Whenever a picture appears in the listing below, leave it out, and copy exactly the lines from the one containing "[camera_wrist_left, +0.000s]" through the end.

> INFORMATION PROVIDED
--------------------------------

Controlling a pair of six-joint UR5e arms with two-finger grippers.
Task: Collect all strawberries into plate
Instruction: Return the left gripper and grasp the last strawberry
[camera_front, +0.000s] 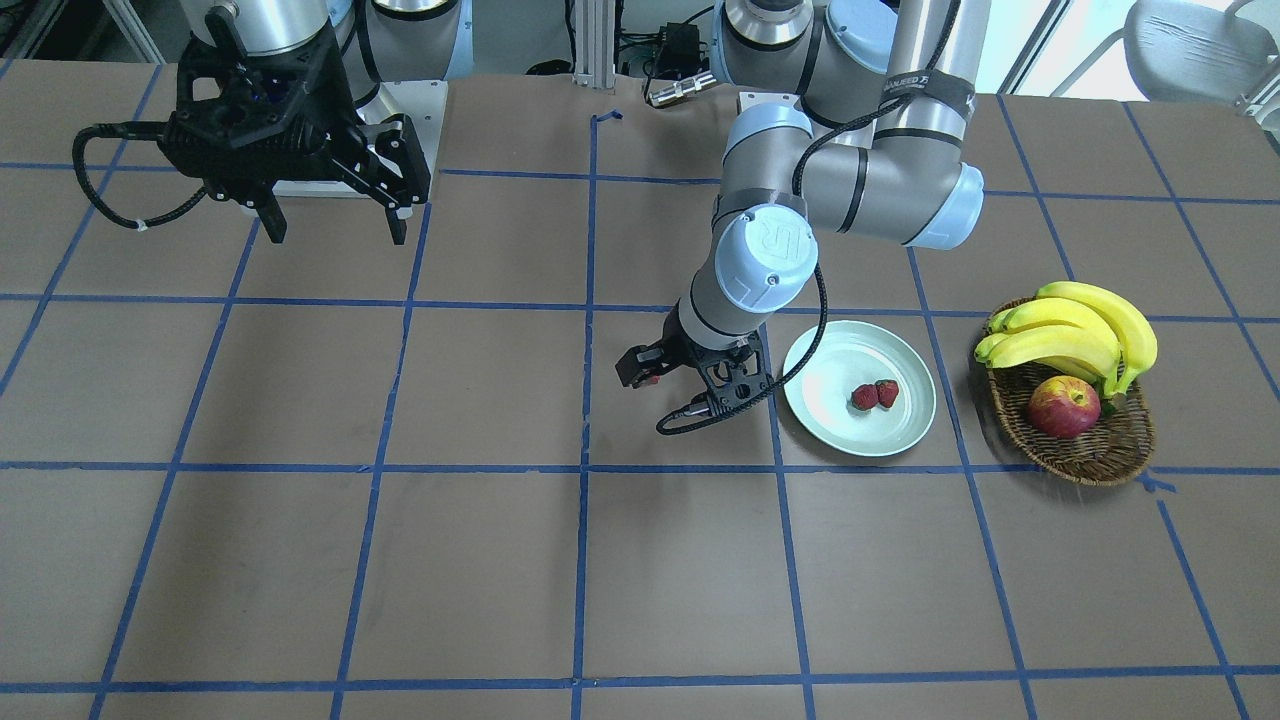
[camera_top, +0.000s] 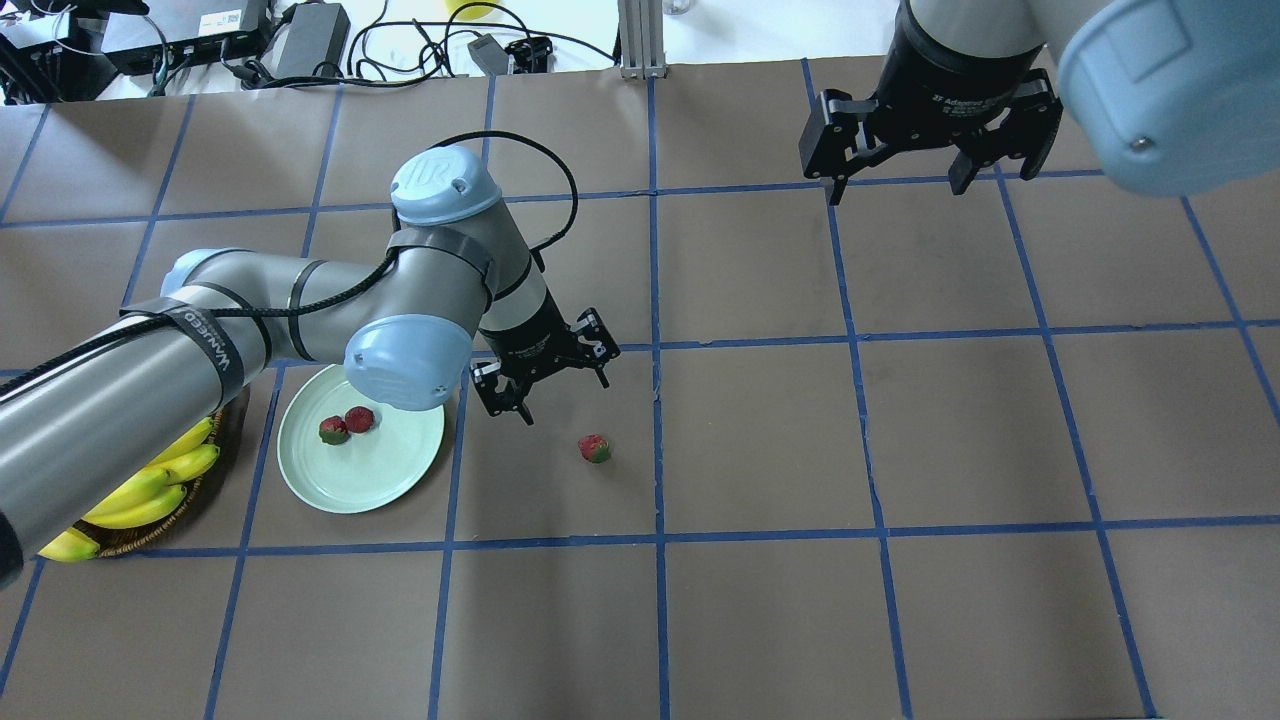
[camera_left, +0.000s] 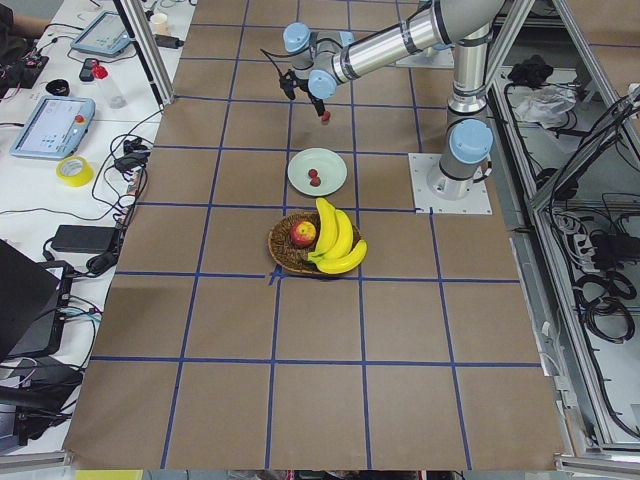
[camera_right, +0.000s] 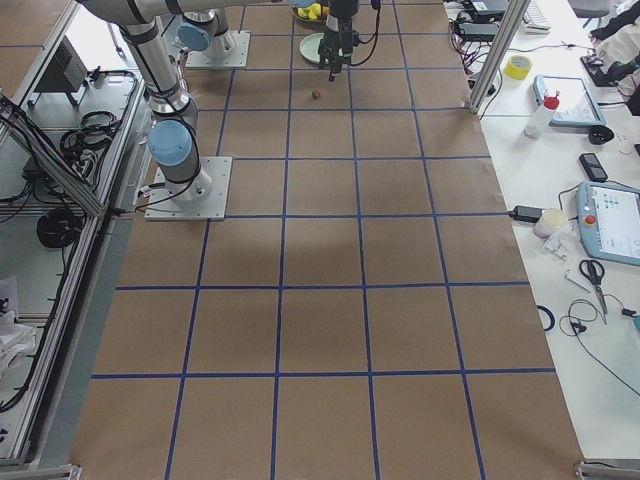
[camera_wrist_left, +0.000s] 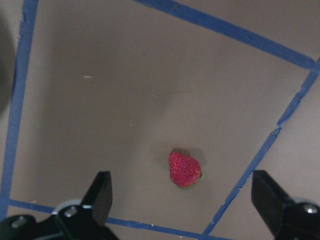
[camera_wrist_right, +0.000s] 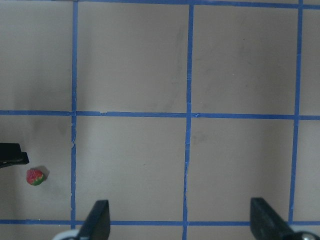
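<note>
Two tiny red strawberries (camera_top: 346, 424) in round mint plate (camera_top: 300, 480); our left tool (camera_top: 565, 398), wide open, empty, over third red strawberry (camera_top: 594, 448) on tabletop (camera_top: 760, 430). Next we'd lower, close.

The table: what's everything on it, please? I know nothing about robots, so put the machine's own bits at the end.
strawberries on the plate: two, red, side by side near its middle
loose strawberry: one, red with a green top, on the bare table apart from the plate
plate: one, pale mint, between the basket and the loose strawberry
basket: one, brown wicker, beside the plate
bananas: one bunch, yellow, in the basket
apple: one, red-yellow, in the basket under the bananas
table: one, brown, marked with a blue tape grid
left gripper: one, black, open, close to the loose strawberry
right gripper: one, black, open, empty, far from the fruit
</note>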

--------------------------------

> ANSWER
[camera_wrist_left, +0.000s] 
[camera_wrist_right, +0.000s] 
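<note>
Two tiny red strawberries (camera_top: 346, 424) in round mint plate (camera_top: 300, 480); our left tool (camera_top: 565, 398), wide open, empty, over third red strawberry (camera_top: 594, 448) on tabletop (camera_top: 760, 430). Next we'd lower, close.

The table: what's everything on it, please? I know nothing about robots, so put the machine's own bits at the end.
strawberries on the plate: two, red, side by side near its middle
loose strawberry: one, red with a green top, on the bare table apart from the plate
plate: one, pale mint, between the basket and the loose strawberry
basket: one, brown wicker, beside the plate
bananas: one bunch, yellow, in the basket
apple: one, red-yellow, in the basket under the bananas
table: one, brown, marked with a blue tape grid
left gripper: one, black, open, close to the loose strawberry
right gripper: one, black, open, empty, far from the fruit
</note>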

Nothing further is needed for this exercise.